I tutaj ponowne, ogromne, szczere, pełne błota i wdzięczności podziękowania dla amazonek, które z godnością i spokojem znoszą nasze zachcianki typu: „Możesz teraz przejechać jeszcze raz, tylko w drugą stronę, żeby grzywa leciała w przeciwnym kierunku, światło padało inaczej, a koń miał więcej ekspresji w oczach?” czy „Niech koń zrobi piruet tuż obok fotografa. Tak, wiem, że on leży. To artystyczna pozycja.” I oczywiście dla niezastąpionej Stadniny Koni Michałów, która pozwala nam na pełne spektrum fotograficznego szaleństwa: „A może wypuścicie stado koni prosto na nas? Będziemy klęczeć w błocie pastwiska i łapać moment, zanim nas zadepczą – będzie pięknie!” Za każdą taką akcję należałoby wręczać medal- – im, nie nam.

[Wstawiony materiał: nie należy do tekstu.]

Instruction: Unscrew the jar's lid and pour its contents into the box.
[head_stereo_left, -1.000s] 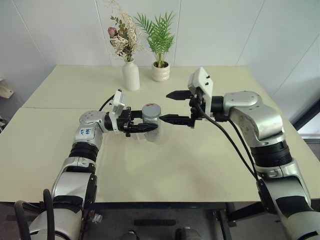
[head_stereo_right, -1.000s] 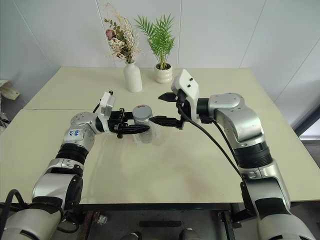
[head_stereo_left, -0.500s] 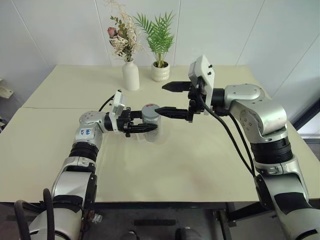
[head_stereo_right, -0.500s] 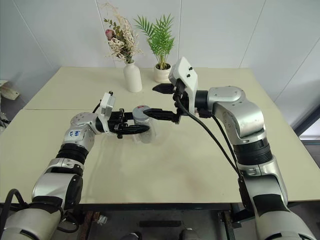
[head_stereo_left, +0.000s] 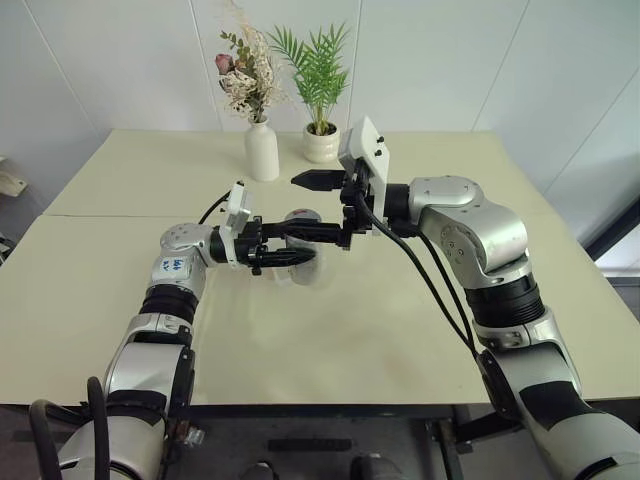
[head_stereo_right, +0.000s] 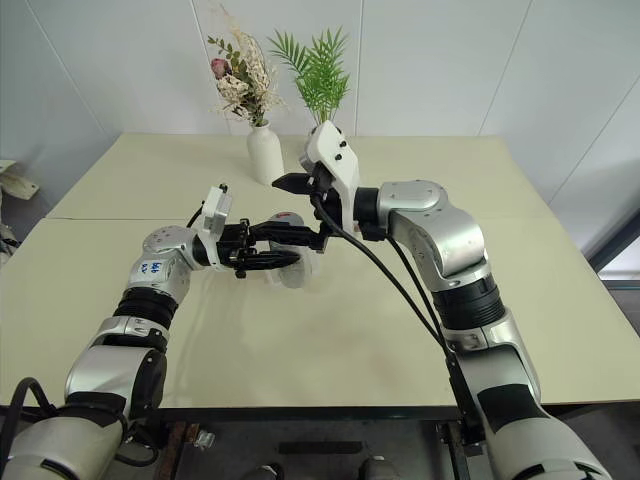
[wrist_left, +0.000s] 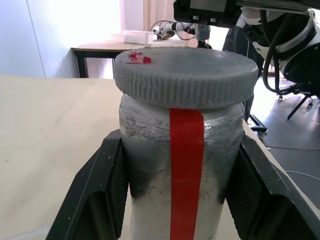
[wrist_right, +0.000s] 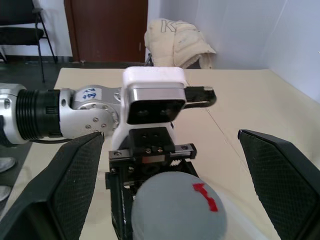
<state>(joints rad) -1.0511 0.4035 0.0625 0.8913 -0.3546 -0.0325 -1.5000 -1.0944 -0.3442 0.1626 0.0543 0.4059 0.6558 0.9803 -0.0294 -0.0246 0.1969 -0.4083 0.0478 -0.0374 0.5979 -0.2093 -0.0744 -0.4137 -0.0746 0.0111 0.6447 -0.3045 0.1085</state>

Podziękowania dla Stajni Artystycznej Marcinków i niezastąpionej Marzeny oraz wszystkich pozostałych którzy nie mówią nam „nie” a starają się pomóc realizować zwariowane pomysły.
Fotografowanie koni to nie tylko pasja – to sport ekstremalny, medytacja w chaosie, i czasami gra o życie. Ale jak już wyjdzie – to są te zdjęcia, przy których wszyscy pytają: „Wow, jak to zrobiłeś?” A Ty tylko patrzysz z zamyśleniem i odpowiadasz: „W sumie nie wiem. Koń był szybki, ale ja jeszcze szybsza.”
Fotografowanie koni to nie zawód. To powołanie. To niekończące się pytanie: „Czy to się złapało?” połączone z „Czy to był ostatni raz, kiedy moje kolana były całe?”. Ale potem patrzysz na to jedno, jedyne zdjęcie – z ostrym spojrzeniem konia, grzywą w locie, ciałem w napięciu i tłem rozmytym jak sen – i myślisz: no dobra, warto było. Jeszcze tylko trzy takie i mogę umrzeć spokojnie. Albo przynajmniej coś wrzucić na FB.